Lines from the start of the data through the line containing "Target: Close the" must be given again exactly. Leave the others out.

....................

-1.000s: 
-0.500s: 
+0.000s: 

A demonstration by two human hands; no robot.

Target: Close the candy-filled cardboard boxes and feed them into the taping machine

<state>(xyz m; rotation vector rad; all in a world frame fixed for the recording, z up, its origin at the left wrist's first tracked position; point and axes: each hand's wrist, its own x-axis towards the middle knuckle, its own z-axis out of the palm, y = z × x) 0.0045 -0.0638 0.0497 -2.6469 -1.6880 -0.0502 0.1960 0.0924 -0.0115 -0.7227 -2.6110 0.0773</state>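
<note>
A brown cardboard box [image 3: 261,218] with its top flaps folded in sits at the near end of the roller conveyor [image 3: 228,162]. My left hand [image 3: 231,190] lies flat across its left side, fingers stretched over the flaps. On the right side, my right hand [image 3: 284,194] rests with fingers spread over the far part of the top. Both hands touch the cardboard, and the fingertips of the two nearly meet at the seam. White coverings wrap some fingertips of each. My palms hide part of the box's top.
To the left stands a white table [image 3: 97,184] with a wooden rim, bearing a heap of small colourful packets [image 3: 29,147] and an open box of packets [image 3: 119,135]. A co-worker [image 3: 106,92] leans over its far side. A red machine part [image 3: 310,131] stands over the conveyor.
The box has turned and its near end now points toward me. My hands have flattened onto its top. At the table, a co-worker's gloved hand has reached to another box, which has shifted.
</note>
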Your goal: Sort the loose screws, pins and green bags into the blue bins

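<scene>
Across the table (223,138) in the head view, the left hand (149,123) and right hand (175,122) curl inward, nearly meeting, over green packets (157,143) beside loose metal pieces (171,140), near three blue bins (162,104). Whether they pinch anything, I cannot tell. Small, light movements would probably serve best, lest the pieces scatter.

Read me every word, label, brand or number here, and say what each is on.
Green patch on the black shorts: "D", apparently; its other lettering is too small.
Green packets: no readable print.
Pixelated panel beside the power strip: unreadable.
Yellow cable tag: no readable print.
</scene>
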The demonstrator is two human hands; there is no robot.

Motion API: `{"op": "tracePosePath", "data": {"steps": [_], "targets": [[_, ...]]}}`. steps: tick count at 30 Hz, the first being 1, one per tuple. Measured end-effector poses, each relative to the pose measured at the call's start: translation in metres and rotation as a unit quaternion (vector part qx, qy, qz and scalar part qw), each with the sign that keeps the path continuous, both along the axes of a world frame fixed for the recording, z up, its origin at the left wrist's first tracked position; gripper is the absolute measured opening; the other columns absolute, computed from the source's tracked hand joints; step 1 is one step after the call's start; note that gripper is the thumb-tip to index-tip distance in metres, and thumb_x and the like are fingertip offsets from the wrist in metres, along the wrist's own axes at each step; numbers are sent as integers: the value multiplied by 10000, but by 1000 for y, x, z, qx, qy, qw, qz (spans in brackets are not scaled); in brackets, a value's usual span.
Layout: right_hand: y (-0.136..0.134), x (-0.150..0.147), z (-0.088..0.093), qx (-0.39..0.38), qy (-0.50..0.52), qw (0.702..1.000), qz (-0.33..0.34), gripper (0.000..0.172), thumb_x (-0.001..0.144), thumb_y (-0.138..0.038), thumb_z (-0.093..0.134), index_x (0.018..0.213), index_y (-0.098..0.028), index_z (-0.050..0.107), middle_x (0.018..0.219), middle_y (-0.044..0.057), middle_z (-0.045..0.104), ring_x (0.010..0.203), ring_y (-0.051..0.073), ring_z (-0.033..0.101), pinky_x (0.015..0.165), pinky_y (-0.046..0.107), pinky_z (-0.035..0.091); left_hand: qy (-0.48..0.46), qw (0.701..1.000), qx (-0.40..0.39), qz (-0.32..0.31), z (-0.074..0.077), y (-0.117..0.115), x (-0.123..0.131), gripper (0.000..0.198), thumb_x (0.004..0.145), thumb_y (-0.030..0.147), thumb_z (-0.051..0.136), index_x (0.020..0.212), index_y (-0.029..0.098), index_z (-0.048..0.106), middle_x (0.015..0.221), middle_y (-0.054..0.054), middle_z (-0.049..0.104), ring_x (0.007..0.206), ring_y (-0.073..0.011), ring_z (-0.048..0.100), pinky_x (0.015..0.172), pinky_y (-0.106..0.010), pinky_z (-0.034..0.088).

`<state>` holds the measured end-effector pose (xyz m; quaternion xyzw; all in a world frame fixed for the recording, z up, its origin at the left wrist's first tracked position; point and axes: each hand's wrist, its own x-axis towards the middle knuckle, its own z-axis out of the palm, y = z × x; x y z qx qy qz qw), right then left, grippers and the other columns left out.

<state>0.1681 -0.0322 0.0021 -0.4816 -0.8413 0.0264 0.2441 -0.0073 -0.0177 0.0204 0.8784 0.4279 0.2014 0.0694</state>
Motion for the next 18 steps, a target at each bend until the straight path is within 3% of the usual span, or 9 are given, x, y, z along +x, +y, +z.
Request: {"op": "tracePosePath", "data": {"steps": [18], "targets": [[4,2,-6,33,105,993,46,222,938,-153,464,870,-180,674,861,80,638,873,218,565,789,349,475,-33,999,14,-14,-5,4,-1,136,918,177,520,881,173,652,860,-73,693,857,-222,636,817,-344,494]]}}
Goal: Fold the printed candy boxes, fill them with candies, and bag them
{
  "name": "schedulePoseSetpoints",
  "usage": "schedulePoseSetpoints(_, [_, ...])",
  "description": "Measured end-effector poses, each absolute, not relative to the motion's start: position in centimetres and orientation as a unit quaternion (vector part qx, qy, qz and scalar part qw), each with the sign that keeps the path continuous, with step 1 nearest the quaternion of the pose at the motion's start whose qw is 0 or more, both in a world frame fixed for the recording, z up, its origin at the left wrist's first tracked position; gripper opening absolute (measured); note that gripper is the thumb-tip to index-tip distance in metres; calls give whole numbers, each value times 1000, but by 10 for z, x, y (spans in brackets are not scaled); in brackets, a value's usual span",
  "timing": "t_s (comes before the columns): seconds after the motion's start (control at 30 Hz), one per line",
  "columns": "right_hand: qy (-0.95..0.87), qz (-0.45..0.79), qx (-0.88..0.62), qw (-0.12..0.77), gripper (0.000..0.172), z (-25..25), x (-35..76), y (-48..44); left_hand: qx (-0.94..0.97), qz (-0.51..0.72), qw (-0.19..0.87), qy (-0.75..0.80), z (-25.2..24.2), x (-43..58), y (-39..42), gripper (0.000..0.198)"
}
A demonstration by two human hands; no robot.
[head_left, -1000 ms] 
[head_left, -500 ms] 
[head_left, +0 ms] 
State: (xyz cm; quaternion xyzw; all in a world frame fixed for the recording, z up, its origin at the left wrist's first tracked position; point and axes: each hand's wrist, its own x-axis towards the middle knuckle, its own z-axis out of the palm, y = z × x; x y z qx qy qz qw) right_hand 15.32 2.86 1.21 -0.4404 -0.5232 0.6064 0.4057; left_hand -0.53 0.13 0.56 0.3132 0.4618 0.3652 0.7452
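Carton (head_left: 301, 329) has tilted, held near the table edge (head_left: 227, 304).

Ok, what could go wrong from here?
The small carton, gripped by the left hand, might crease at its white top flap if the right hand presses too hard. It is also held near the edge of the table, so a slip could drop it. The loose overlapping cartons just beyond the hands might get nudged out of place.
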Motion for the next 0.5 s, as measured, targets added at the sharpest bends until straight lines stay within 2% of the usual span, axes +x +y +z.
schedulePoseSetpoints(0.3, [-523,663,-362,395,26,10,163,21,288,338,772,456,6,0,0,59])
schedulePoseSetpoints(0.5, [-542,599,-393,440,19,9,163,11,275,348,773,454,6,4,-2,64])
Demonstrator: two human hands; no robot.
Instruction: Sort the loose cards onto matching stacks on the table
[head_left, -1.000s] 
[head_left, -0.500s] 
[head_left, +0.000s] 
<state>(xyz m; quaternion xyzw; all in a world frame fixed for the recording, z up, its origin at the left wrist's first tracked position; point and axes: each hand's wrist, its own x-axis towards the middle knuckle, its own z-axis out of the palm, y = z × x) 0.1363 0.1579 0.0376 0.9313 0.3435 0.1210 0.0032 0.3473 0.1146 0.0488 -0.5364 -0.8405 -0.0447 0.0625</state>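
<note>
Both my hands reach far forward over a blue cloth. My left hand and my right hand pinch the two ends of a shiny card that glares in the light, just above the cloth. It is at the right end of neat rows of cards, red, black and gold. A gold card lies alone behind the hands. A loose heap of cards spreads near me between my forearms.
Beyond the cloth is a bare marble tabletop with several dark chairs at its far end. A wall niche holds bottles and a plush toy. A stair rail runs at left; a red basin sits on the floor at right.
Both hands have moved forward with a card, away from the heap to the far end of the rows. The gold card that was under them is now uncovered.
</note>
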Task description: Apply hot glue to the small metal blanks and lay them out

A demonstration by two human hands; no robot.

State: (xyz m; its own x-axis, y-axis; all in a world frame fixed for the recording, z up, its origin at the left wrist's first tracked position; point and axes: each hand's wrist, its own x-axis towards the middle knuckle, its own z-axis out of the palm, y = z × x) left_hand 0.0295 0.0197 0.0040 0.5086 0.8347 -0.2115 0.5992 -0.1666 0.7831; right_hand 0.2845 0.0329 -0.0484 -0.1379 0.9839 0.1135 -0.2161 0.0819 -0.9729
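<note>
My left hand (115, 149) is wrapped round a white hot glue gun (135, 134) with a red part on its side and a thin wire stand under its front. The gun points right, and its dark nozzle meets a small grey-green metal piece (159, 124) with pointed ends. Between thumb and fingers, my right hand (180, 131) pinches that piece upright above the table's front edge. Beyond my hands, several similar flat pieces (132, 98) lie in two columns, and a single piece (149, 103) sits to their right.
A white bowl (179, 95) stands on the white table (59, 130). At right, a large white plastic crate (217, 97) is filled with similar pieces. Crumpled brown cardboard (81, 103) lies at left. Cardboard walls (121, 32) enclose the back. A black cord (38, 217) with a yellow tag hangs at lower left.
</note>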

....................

### EXPECTED OUTPUT
-1.000s: 
-0.500s: 
+0.000s: 

A demonstration by two human hands; no robot.

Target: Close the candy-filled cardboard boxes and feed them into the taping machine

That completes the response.